In reference to the dialectical model, the Word itself is taken as the predominant symbol. There is a risk here of taking Christ only as “a” symbol, rather than as unique Savior. Here, Dulles must in fact take my position on his argument, to avoid this: “The word, as the sign [broad sense, not narrow “symbol”] which articulates meaning, is a necessary complement to revelation through any other kind of symbol. The grosser symbolism of nature, deed, or artifact [including ritual], potent though it may be, is too ambiguous to be the sole mediator of revealed religion. The symbol becomes revelation only when interpreted…. For public revelation, moreover, there must be external words, capable of being heard or seen. Such attesting words are necessarily symbolic, for otherwise they could not be conducive to a salvific union with the divine.” (p. 152).
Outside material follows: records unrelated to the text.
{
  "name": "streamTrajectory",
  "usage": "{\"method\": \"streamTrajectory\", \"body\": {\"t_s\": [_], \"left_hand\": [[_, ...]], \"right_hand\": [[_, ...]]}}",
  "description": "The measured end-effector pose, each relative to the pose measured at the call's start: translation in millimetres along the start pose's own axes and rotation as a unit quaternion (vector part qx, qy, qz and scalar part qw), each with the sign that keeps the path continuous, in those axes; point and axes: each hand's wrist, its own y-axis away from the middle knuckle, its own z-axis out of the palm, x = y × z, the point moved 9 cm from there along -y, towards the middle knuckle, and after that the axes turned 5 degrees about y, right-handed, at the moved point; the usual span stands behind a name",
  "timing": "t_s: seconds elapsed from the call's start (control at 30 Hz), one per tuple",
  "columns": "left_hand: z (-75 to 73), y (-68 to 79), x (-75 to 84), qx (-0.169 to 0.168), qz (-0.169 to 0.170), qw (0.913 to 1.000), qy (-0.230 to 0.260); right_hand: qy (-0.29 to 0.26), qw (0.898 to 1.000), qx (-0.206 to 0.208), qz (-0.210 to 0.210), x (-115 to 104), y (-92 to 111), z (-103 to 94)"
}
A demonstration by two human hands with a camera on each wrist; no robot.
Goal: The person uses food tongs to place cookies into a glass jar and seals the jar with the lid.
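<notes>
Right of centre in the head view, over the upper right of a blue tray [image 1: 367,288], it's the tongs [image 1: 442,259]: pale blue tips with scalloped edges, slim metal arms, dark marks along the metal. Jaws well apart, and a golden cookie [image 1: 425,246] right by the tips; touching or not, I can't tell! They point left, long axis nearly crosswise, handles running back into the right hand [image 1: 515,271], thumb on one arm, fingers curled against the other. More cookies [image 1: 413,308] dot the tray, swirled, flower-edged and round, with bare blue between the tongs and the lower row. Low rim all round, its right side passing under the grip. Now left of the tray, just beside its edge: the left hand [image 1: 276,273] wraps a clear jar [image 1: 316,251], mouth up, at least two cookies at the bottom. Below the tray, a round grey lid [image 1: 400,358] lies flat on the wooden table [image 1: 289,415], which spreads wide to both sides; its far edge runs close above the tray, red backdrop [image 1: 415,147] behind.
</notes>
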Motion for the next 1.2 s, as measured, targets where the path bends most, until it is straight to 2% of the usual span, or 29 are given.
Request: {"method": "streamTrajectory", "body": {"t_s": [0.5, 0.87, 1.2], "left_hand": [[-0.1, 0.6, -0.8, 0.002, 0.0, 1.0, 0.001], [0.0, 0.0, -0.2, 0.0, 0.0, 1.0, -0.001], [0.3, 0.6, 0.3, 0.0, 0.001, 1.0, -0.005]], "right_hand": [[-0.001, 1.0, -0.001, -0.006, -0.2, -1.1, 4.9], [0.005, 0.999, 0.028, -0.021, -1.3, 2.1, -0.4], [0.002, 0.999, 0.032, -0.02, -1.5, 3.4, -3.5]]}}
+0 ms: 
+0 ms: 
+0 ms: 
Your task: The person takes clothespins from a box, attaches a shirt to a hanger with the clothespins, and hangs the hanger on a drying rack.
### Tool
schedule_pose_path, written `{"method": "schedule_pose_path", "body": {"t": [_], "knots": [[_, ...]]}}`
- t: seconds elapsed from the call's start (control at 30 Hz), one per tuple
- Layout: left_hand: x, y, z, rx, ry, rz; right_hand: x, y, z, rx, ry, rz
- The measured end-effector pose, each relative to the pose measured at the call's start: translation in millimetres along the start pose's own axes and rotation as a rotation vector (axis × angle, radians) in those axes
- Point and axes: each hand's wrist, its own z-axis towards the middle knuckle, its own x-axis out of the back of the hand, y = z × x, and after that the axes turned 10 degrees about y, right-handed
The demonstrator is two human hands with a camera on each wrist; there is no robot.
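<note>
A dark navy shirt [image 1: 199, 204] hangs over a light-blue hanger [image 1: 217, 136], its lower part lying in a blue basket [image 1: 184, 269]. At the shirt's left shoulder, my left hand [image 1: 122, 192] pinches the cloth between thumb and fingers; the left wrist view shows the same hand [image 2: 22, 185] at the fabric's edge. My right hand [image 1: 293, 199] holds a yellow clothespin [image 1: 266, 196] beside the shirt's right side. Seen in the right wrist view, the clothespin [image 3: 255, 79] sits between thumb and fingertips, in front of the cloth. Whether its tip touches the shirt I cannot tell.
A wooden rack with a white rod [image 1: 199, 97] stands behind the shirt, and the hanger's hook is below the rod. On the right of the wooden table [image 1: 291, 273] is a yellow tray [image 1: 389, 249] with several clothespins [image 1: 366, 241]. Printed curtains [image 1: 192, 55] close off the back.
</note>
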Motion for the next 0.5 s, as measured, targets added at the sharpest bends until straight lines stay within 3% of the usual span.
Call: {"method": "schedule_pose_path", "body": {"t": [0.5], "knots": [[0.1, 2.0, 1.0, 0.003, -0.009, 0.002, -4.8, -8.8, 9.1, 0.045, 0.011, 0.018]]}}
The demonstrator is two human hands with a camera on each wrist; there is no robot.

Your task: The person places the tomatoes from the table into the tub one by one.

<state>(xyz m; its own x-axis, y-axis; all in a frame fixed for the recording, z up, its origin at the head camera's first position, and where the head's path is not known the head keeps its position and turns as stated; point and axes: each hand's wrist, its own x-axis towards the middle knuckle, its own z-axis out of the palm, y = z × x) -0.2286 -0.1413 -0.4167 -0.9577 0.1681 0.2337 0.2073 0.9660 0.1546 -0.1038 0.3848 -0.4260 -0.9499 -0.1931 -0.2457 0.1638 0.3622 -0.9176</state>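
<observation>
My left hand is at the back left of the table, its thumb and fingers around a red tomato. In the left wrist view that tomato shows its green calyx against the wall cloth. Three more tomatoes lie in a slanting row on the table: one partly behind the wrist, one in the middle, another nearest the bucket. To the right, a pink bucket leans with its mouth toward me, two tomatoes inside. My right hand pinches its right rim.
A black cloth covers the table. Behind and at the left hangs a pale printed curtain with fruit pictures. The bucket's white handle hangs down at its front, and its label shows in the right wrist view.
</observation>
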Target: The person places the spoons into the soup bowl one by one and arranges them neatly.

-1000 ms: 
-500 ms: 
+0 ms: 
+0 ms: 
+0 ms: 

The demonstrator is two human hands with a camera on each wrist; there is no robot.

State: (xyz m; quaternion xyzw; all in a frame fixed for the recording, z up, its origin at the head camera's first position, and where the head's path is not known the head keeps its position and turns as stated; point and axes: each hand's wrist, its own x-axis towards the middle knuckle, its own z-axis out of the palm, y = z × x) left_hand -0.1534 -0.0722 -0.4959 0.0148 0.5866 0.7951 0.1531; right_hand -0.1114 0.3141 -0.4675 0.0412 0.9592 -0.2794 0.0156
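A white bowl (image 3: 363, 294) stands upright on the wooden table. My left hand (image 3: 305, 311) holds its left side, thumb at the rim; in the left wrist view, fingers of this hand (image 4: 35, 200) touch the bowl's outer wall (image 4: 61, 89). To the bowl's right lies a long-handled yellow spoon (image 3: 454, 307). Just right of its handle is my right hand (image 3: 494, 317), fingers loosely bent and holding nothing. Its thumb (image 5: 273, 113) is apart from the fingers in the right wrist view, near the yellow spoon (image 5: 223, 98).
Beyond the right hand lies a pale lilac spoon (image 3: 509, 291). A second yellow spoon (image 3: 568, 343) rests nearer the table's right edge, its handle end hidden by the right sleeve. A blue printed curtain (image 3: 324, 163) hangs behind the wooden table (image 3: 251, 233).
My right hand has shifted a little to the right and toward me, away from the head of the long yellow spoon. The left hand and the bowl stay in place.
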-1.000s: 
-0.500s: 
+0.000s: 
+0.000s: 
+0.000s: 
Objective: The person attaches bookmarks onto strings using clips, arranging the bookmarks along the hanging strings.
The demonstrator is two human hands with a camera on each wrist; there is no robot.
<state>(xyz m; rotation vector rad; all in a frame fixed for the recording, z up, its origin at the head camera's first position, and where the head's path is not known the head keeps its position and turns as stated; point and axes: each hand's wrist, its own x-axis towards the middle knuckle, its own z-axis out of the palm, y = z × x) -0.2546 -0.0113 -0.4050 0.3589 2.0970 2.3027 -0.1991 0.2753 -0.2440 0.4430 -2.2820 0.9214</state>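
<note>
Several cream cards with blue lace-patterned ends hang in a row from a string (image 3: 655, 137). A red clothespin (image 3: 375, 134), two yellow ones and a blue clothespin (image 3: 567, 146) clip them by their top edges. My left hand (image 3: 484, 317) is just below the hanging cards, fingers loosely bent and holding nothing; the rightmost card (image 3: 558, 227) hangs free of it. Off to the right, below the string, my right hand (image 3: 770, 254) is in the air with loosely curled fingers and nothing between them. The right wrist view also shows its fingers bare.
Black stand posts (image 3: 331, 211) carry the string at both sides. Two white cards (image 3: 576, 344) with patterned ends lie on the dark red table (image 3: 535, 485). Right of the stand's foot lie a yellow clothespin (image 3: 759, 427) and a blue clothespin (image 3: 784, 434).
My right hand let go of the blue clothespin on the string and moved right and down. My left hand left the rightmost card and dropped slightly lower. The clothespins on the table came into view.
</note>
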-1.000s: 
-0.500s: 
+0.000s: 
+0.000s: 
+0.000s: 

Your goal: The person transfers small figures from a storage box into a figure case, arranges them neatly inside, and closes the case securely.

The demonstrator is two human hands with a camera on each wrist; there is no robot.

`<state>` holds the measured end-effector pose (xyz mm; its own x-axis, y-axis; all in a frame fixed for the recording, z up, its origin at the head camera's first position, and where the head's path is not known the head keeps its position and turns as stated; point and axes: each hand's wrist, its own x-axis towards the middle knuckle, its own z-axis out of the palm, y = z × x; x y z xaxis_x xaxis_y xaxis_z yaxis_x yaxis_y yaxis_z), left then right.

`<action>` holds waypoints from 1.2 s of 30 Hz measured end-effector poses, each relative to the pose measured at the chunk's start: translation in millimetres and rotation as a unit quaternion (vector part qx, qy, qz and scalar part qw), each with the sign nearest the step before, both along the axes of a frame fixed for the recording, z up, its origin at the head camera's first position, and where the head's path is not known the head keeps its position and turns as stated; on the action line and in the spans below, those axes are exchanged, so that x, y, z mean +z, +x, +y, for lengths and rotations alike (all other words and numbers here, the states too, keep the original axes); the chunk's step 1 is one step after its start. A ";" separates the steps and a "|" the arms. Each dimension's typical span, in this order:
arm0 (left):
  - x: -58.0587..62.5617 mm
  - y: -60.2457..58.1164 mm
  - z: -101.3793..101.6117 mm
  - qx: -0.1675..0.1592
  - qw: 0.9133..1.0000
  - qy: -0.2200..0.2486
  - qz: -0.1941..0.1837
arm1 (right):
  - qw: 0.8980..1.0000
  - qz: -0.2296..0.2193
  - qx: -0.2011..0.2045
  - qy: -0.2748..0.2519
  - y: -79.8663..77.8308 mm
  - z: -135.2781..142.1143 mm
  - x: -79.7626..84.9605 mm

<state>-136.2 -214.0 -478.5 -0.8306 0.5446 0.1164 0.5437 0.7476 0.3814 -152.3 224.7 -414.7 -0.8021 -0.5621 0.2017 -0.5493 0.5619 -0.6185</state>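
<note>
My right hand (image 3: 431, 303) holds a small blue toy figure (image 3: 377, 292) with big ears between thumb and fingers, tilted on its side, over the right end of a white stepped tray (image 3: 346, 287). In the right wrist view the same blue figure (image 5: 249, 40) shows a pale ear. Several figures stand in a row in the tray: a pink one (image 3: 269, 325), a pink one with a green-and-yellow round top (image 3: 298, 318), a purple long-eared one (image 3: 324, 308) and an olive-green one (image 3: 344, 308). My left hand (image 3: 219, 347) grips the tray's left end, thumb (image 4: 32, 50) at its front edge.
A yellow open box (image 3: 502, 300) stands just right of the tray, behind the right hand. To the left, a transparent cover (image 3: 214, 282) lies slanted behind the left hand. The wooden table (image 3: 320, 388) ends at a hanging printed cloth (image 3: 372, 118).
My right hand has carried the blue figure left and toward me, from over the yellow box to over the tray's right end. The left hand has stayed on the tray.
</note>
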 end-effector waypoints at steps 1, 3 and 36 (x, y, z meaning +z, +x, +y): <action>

Dulles and I would seem to disagree on the priority of this last sentence. For him, as I understand his argument, the symbols are primary, and the words are human words being used as further, derived symbols to reveal divine truth. I would argue in contrast that the Word, the Logos, is primary to the use of words as symbols.
Finally, in reference to the new consciousness model, symbols do shape and affect our experience, but Dulles insists on the objectiveness of the symbols’ meaning. He also distinguishes (for the first time, here) between primary symbols that carry objective revealed meaning, and “mutable secondary symbols” (153-4; he those symbols such as those in art or liturgy – though he doesn’t here, as I wish he had, note that some of those liturgical symbols are in fact primary) which are more flexible over time.
At this point in my analysis of his argument, I add a second objection. In his desire to retrieve what he sees as the benefits of the different models, he does not distinguish adequately between the giving of the symbol, and our reception and response to it.
The giving of the symbol (if revelation is indeed in the form of symbols) must be accompanied with defining, irreducible propositional, historical, and probably liturgical elements, just like I have argued in reference to Exodus and the Incarnation and Passion. But, the giving of the symbols does not first and foremost involve our inner experience, dialectical submission, or conversion (“new awareness”). These are not the form of revelation, but our response to revelation. What is true in these models is true about our reception of revelation, not about revelation per se. Dulles does yeoman work to show the continuity between 1 and 2 as giving revelation, and 3, 4, and 5 as receiving it. My insistence on the primacy of a Logical nexus of word, sign, and act helps us to separate out these two modes from each other.